The records:
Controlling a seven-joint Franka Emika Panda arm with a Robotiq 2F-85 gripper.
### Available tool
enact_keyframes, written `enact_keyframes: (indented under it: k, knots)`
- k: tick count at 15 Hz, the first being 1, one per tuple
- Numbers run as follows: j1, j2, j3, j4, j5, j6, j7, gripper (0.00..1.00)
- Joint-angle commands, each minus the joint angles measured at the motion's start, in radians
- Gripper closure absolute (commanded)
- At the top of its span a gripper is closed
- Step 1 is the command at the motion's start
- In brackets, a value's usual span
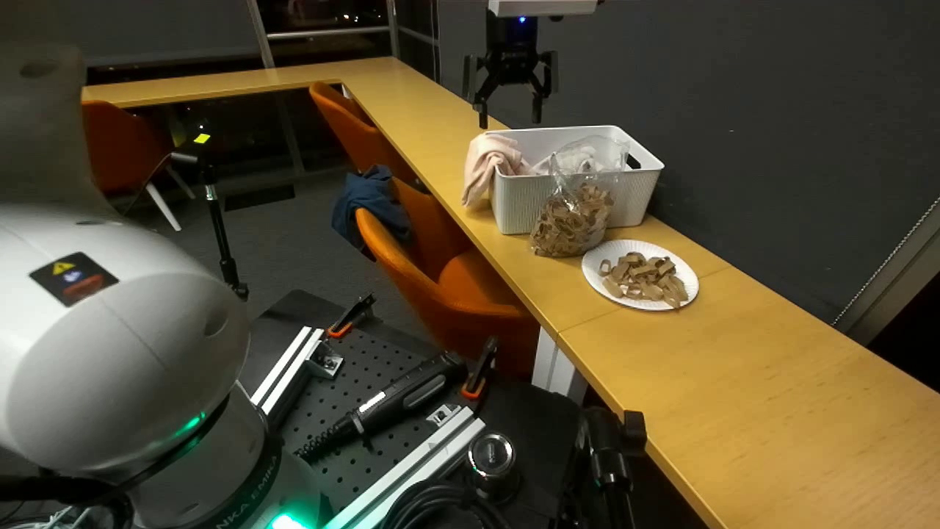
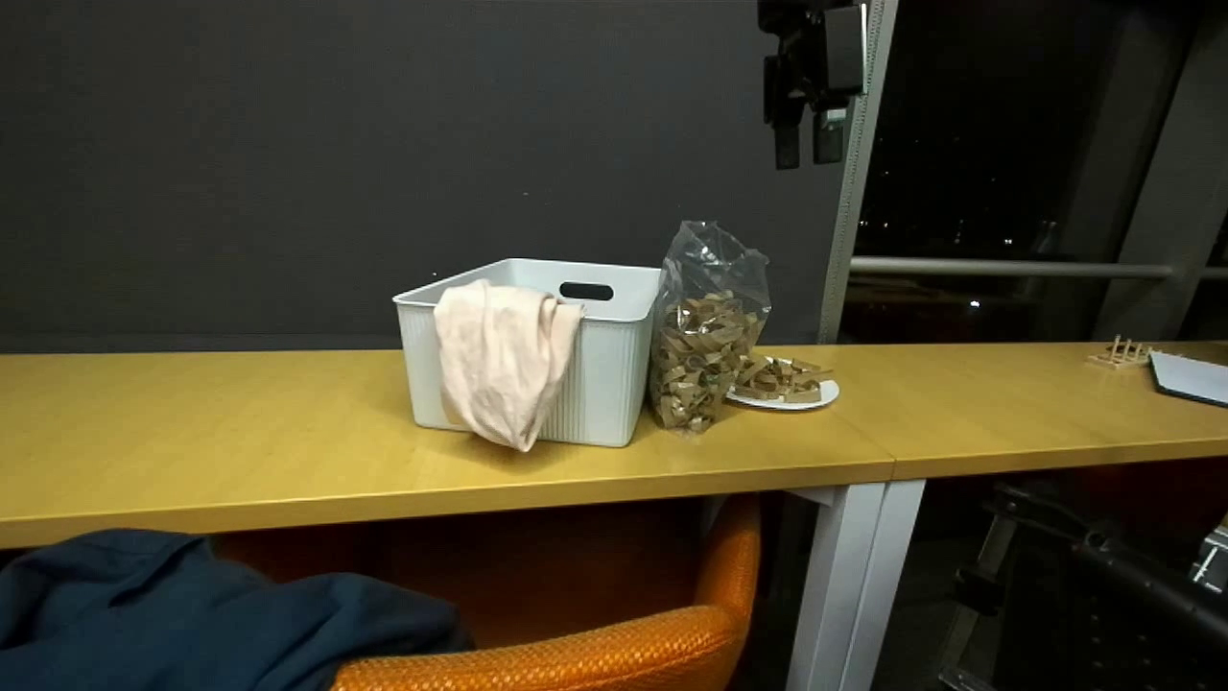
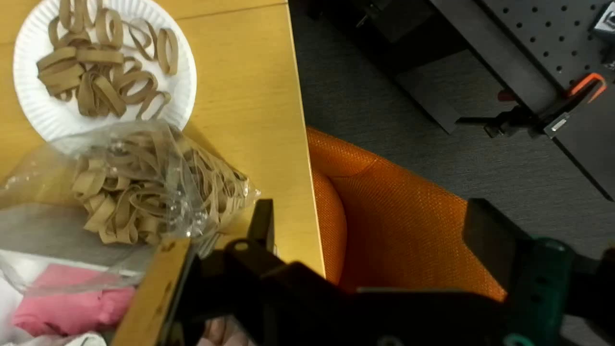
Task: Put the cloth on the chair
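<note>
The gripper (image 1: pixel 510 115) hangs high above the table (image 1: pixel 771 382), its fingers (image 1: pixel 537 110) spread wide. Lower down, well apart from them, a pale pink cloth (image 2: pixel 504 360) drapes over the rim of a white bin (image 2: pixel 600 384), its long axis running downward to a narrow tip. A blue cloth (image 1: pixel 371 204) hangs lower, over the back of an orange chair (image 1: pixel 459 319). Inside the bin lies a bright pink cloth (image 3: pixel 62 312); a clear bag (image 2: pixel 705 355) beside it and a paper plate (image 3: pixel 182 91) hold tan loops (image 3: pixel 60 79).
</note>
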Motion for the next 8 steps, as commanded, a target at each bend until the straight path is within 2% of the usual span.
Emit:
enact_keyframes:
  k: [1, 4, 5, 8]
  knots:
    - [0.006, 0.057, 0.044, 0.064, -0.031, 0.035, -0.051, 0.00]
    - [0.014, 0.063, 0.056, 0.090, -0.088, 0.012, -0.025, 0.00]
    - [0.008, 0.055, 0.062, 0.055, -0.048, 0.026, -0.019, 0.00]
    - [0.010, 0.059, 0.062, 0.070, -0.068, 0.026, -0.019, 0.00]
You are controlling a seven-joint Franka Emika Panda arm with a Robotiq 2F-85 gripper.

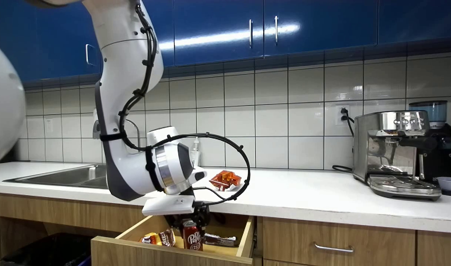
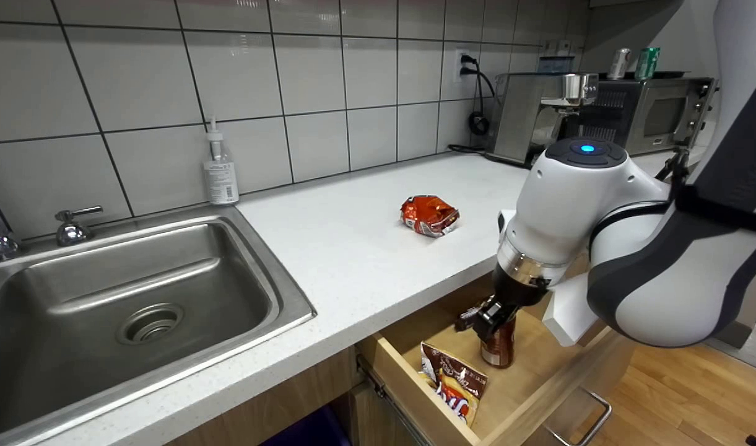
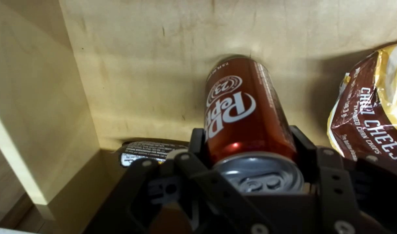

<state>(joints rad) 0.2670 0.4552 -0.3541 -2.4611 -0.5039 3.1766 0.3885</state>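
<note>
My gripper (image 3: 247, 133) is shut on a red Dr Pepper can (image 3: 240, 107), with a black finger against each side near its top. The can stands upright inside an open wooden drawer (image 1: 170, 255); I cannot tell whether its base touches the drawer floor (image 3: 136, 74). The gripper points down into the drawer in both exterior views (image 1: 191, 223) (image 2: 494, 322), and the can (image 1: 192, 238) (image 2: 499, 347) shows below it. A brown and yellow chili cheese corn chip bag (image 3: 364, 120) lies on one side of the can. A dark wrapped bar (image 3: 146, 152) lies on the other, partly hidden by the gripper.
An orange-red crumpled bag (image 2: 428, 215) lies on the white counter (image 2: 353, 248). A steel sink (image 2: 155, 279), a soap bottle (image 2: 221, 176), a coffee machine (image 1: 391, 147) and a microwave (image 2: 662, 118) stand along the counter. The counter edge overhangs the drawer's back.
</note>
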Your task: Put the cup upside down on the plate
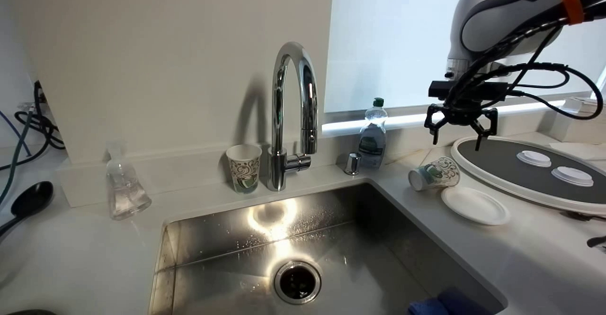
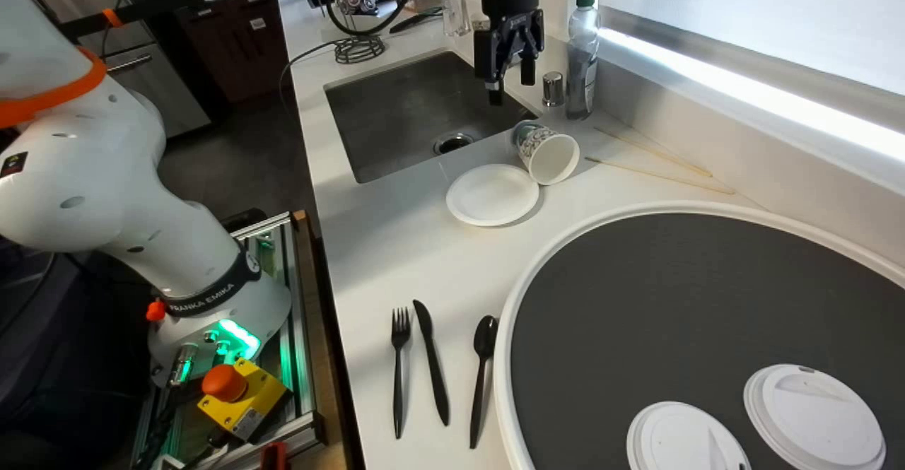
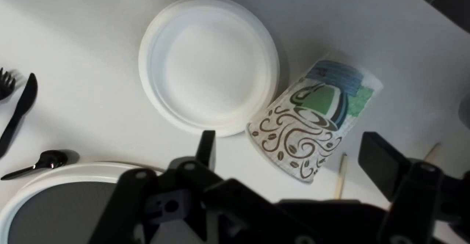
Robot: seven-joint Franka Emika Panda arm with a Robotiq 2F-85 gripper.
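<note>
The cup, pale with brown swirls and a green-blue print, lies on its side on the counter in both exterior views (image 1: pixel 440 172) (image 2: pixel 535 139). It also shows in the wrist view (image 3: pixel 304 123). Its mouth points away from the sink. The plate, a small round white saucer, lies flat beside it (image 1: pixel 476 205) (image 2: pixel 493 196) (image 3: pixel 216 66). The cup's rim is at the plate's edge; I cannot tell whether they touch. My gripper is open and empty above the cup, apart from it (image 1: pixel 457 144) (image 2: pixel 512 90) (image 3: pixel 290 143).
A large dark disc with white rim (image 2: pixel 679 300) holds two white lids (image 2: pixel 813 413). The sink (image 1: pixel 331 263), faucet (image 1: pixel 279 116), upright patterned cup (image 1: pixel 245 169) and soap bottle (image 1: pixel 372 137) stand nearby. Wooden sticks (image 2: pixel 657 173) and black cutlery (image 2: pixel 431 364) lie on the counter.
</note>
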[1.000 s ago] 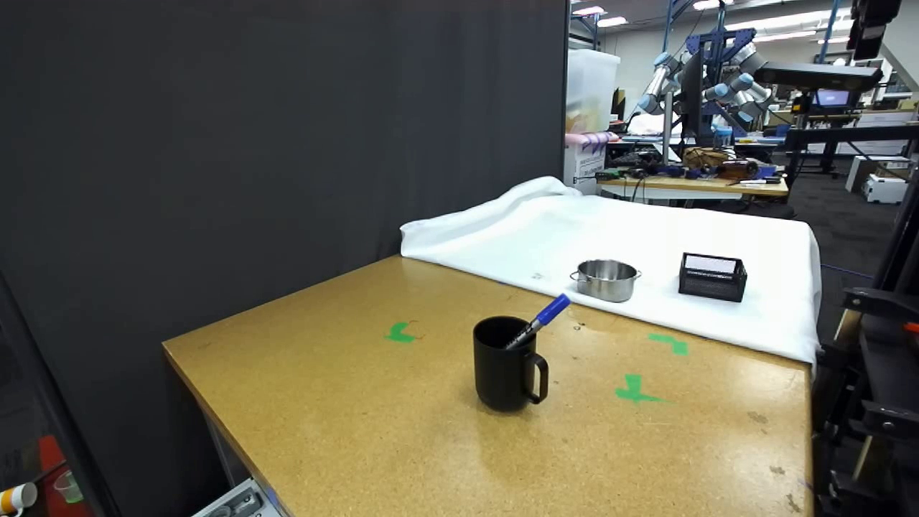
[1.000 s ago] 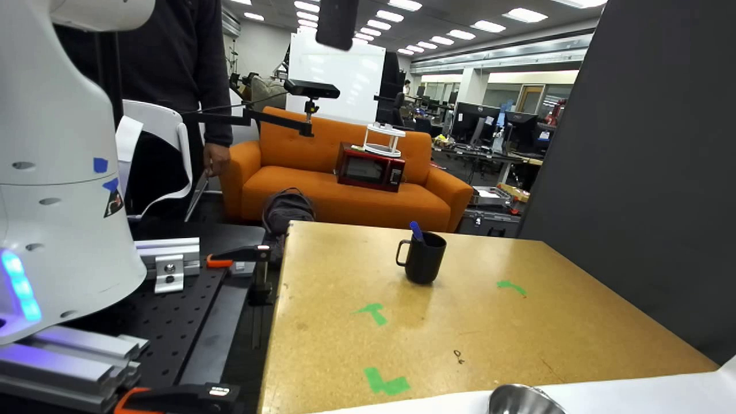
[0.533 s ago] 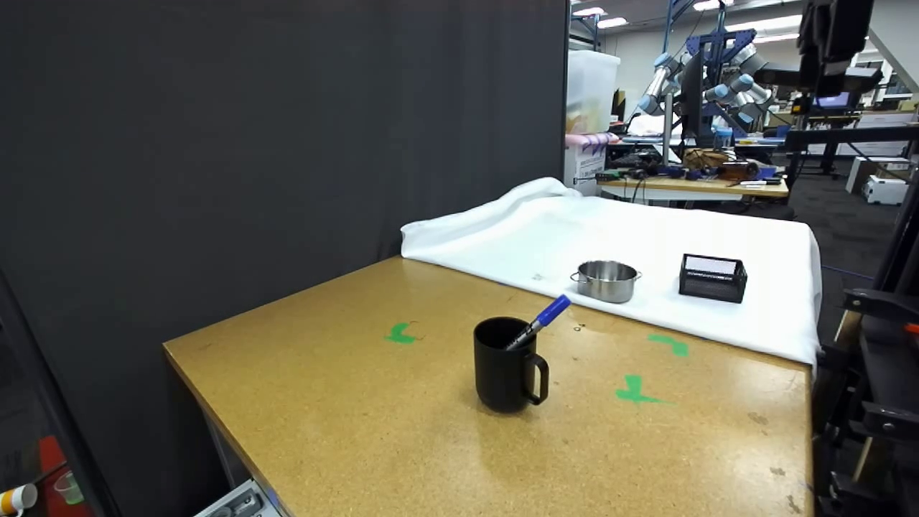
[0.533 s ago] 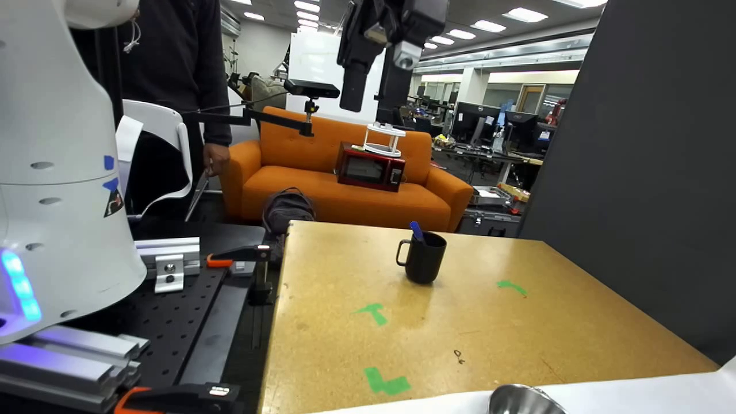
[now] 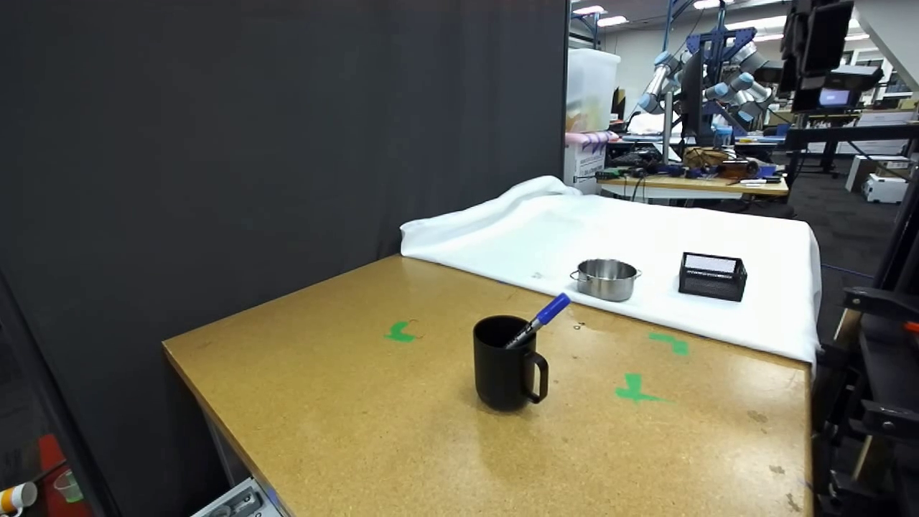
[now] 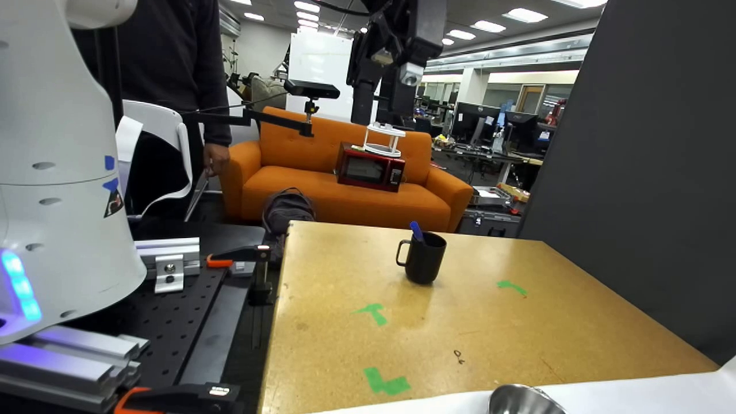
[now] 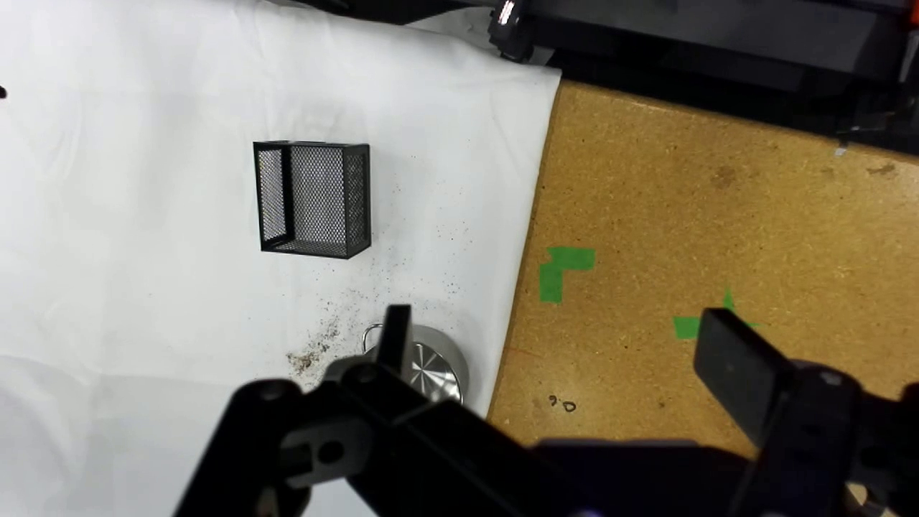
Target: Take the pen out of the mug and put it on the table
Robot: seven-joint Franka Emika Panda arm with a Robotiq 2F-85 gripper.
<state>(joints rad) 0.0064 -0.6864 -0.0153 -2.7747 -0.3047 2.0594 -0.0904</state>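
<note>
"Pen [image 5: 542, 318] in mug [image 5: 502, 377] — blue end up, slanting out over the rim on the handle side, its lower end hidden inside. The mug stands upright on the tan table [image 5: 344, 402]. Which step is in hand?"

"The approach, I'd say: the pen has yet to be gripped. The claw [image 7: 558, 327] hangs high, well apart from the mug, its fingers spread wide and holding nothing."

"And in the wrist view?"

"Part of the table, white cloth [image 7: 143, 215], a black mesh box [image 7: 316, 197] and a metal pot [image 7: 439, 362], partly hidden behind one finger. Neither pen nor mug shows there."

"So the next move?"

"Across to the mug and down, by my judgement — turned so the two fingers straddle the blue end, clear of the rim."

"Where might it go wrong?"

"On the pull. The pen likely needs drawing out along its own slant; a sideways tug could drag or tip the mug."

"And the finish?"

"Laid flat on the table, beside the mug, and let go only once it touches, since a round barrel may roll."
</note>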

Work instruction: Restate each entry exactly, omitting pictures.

Finished exercise:
Controlling a seven-joint Franka Emika Panda arm with a Robotiq 2F-85 gripper.
### Available tool
enact_keyframes, written `enact_keyframes: (indented under it: k, knots)`
- k: tick count at 15 Hz, the first being 1, one per tuple
- Numbers run as follows: j1, j2, j3, j4, j5, j6, j7, gripper (0.00..1.00)
- Joint-angle commands, each minus the joint angles measured at the motion's start, in radians
- Gripper closure absolute (commanded)
- At the top of its span a gripper is closed
- Step 1 is the command at the motion's start
- In brackets, a value's usual span
Task: Put the cloth on the chair
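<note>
The gripper (image 1: pixel 510 115) hangs high above the table (image 1: pixel 771 382), its fingers (image 1: pixel 537 110) spread wide. Lower down, well apart from them, a pale pink cloth (image 2: pixel 504 360) drapes over the rim of a white bin (image 2: pixel 600 384), its long axis running downward to a narrow tip. A blue cloth (image 1: pixel 371 204) hangs lower, over the back of an orange chair (image 1: pixel 459 319). Inside the bin lies a bright pink cloth (image 3: pixel 62 312); a clear bag (image 2: pixel 705 355) beside it and a paper plate (image 3: pixel 182 91) hold tan loops (image 3: pixel 60 79).
</note>
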Motion for the next 8 steps, as commanded, a target at each bend until the straight path is within 2% of the usual span.
Emit:
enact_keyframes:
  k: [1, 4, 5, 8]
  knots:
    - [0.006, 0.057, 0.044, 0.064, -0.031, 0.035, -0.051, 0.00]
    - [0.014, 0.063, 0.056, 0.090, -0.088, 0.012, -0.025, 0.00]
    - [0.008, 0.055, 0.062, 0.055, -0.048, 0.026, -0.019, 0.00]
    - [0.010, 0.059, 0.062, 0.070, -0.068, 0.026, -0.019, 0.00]
You are controlling a seven-joint Franka Emika Panda arm with a Robotiq 2F-85 gripper.


<state>(joints rad) 0.2670 0.4552 -0.3541 -2.4611 -0.5039 3.1766 0.3885</state>
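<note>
My gripper (image 3: 247, 133) is shut on a red Dr Pepper can (image 3: 240, 107), with a black finger against each side near its top. The can stands upright inside an open wooden drawer (image 1: 170, 255); I cannot tell whether its base touches the drawer floor (image 3: 136, 74). The gripper points down into the drawer in both exterior views (image 1: 191, 223) (image 2: 494, 322), and the can (image 1: 192, 238) (image 2: 499, 347) shows below it. A brown and yellow chili cheese corn chip bag (image 3: 364, 120) lies on one side of the can. A dark wrapped bar (image 3: 146, 152) lies on the other, partly hidden by the gripper.
An orange-red crumpled bag (image 2: 428, 215) lies on the white counter (image 2: 353, 248). A steel sink (image 2: 155, 279), a soap bottle (image 2: 221, 176), a coffee machine (image 1: 391, 147) and a microwave (image 2: 662, 118) stand along the counter. The counter edge overhangs the drawer's back.
</note>
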Your task: Put the cup upside down on the plate
Robot: seven-joint Franka Emika Panda arm with a Robotiq 2F-85 gripper.
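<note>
The cup, pale with brown swirls and a green-blue print, lies on its side on the counter in both exterior views (image 1: pixel 440 172) (image 2: pixel 535 139). It also shows in the wrist view (image 3: pixel 304 123). Its mouth points away from the sink. The plate, a small round white saucer, lies flat beside it (image 1: pixel 476 205) (image 2: pixel 493 196) (image 3: pixel 216 66). The cup's rim is at the plate's edge; I cannot tell whether they touch. My gripper is open and empty above the cup, apart from it (image 1: pixel 457 144) (image 2: pixel 512 90) (image 3: pixel 290 143).
A large dark disc with white rim (image 2: pixel 679 300) holds two white lids (image 2: pixel 813 413). The sink (image 1: pixel 331 263), faucet (image 1: pixel 279 116), upright patterned cup (image 1: pixel 245 169) and soap bottle (image 1: pixel 372 137) stand nearby. Wooden sticks (image 2: pixel 657 173) and black cutlery (image 2: pixel 431 364) lie on the counter.
</note>
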[1.000 s ago] 
[1.000 s ago] 
[0.533 s ago] 
[0.533 s ago] 
[now] 
[now] 
[now] 
Target: Take the pen out of the mug and put it on the table
Robot: seven-joint Franka Emika Panda arm with a Robotiq 2F-85 gripper.
<state>(joints rad) 0.0064 -0.6864 -0.0153 -2.7747 -0.3047 2.0594 -0.0904</state>
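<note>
"Pen [image 5: 542, 318] in mug [image 5: 502, 377] — blue end up, slanting out over the rim on the handle side, its lower end hidden inside. The mug stands upright on the tan table [image 5: 344, 402]. Which step is in hand?"

"The approach, I'd say: the pen has yet to be gripped. The claw [image 7: 558, 327] hangs high, well apart from the mug, its fingers spread wide and holding nothing."

"And in the wrist view?"

"Part of the table, white cloth [image 7: 143, 215], a black mesh box [image 7: 316, 197] and a metal pot [image 7: 439, 362], partly hidden behind one finger. Neither pen nor mug shows there."

"So the next move?"

"Across to the mug and down, by my judgement — turned so the two fingers straddle the blue end, clear of the rim."

"Where might it go wrong?"

"On the pull. The pen likely needs drawing out along its own slant; a sideways tug could drag or tip the mug."

"And the finish?"

"Laid flat on the table, beside the mug, and let go only once it touches, since a round barrel may roll."
</note>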

No more output remains.